Non ? Il me semblait bien que non.
Eh bien je vais continuer encore un instant…
Et vous parler plutôt d’une sombre histoire de blouse bleue et de pull-over vert.
Et c’est là que vous allez voir que Mr Sabatier –mais non, pas celui de la télé, l’autre, celui de l’Académie- est un aimable narrateur avec ces histoires d’allumettes suédoises mais bien loin d’avoir l’envergure littéraire de votre serviteur.
Donc, cette histoire de blouse.
Quand feue ma mère (on dit pas « ma maman disparue » aujourd’hui ?) sous le prétexte futile d’une dégradation monstrueuse de mon langage dès l’entrée à « la grande école », décida qu’il n’y avait rien de mieux pour mon avenir que m’envoyer passer quelques années chez les Maristes.
Une vraie bande de fondus, ces derniers, mais bon, on n’avait pas le droit de dire « merde », ni « con » ni « chier », bref, le goulag…
Il faut avouer que déjà Le-goût-des-autres perçait sous Minou comme disait Victor.
La maternelle à peine quittée, un trimestre avant mon sixième anniversaire, j’échouai pour une semaine en CP avant que d’être envoyé en CE1 pour cause de brillance intellectuelle.
Cette dernière, en moins d’un mois, s’avéra un leurre. J’apprenais en effet plus aisément le langage du charretier que celui de Molière.
Suite à une remarque à ma mère assez peu élégante pour qu’elle la ponctuât d’une calotte, il fut décidé de m’envoyer en prison pension pour y apprendre à parler et à penser.
Pour le second terme, ce fut un échec patent.
Et c’est là que cette blouse intervient.
Pour aller passer quelque temps sur la paille humide des cachots en pension, il fallait un trousseau.
Dans ledit trousseau il était bien vu de glisser trois blouses, si possibles discrètes et n’incitant pas à se distinguer de ces camarades.
Ma mère, persuadée malgré tout que justement je me distinguais de mes camarades, acheta un lot de blouses, autrement promises à Emmaüs, j’en suis sûr.
Les moins gamins d’entre vous se rappellent sûrement ces blouses d’écolier, grises, sans âme, mais pourvue de poches gigantesques permettant de stocker sans faiblir deux kilos de billes au bas mot.
Eh bien, mes trois blouses n’étaient pas de ce genre.
Quand elle m’amena à la prison au pensionnat, le frère économe qui cumulait les fonctions d’économe, de linger et de préfet de police, nous accueillit dans son bureau du rez-de-chaussée, avec une vue imprenable sur la cour de récréation.

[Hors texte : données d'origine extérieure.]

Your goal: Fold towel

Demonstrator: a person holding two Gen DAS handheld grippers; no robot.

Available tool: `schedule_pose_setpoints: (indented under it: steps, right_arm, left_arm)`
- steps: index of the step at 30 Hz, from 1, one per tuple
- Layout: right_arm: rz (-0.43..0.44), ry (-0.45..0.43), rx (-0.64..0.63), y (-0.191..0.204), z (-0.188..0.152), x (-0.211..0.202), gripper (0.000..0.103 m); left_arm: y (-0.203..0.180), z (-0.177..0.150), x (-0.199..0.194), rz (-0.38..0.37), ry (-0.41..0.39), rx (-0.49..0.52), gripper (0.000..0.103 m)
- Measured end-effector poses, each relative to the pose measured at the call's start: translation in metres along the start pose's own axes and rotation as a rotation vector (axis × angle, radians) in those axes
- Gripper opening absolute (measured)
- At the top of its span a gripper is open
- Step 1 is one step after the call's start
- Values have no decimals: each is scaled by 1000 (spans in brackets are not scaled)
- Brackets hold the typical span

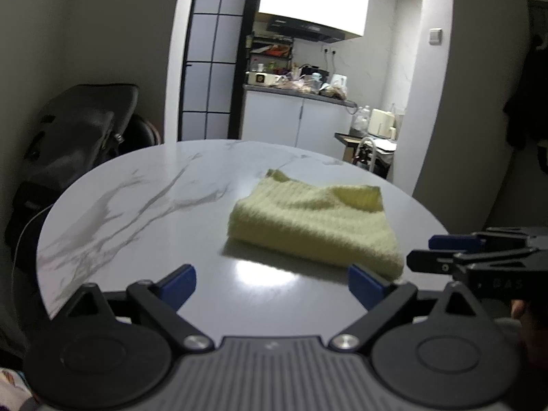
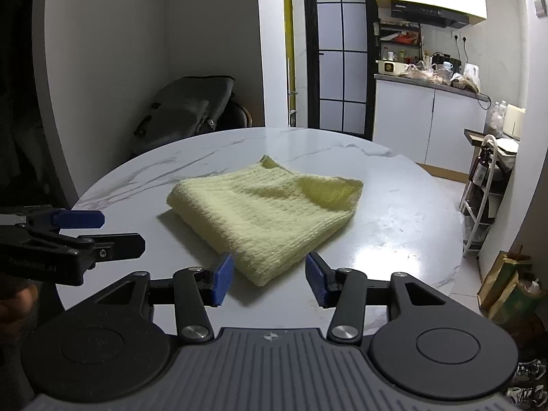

Ce détail a son importance.
Et c’est là que ça a commencé à déraper.
Tandis que les vétérans de l’incarcération les « anciens » se pressaient à la vitre du bureau pour voir « le nouveau qui arrive en cours de trimestre », ma mère, Jézabel, devant eux s’est montrée, comme disait Jeannot. Elle ouvrit ma valise, en sortit une blouse…

Bleue ! La blouse était bleue !
Pas le bleu marine foncé discret, non. Bleu roi !
Sans les larges revers habituels des blouses grises « normales », non, une espèce de liseré montant rouge.

Oui, rouge vermillon le liseré !
Avec une fermeture comme celle des blouses de dentiste, sur le col. Un Mao avant l’heure !
L’accueil de mes codétenus camarades s’annonçait risqué.
Le frère économe, lui, se passa la main sur le visage, l’air presqu’aussi désespéré que moi.
« Euh, un peu trop voyant, non, Madame ? »
« C’est ce que j’ai trouvé dans mes moyens, mon père » rétorqua ma mère d’une voix qui n’est pas sans rappeler celle de Lara Fabian quand elle dit qu’elle aime.
Voilà ce que ma mère avait fait.
Moi qui –à l’époque du moins- ne rêvais que me noyer dans la masse enfantine, et sans faire de vagues, j’étais effondré.
Pour ce qui est de ne pas se distinguer de ses camarades, c’était une réussite toute relative.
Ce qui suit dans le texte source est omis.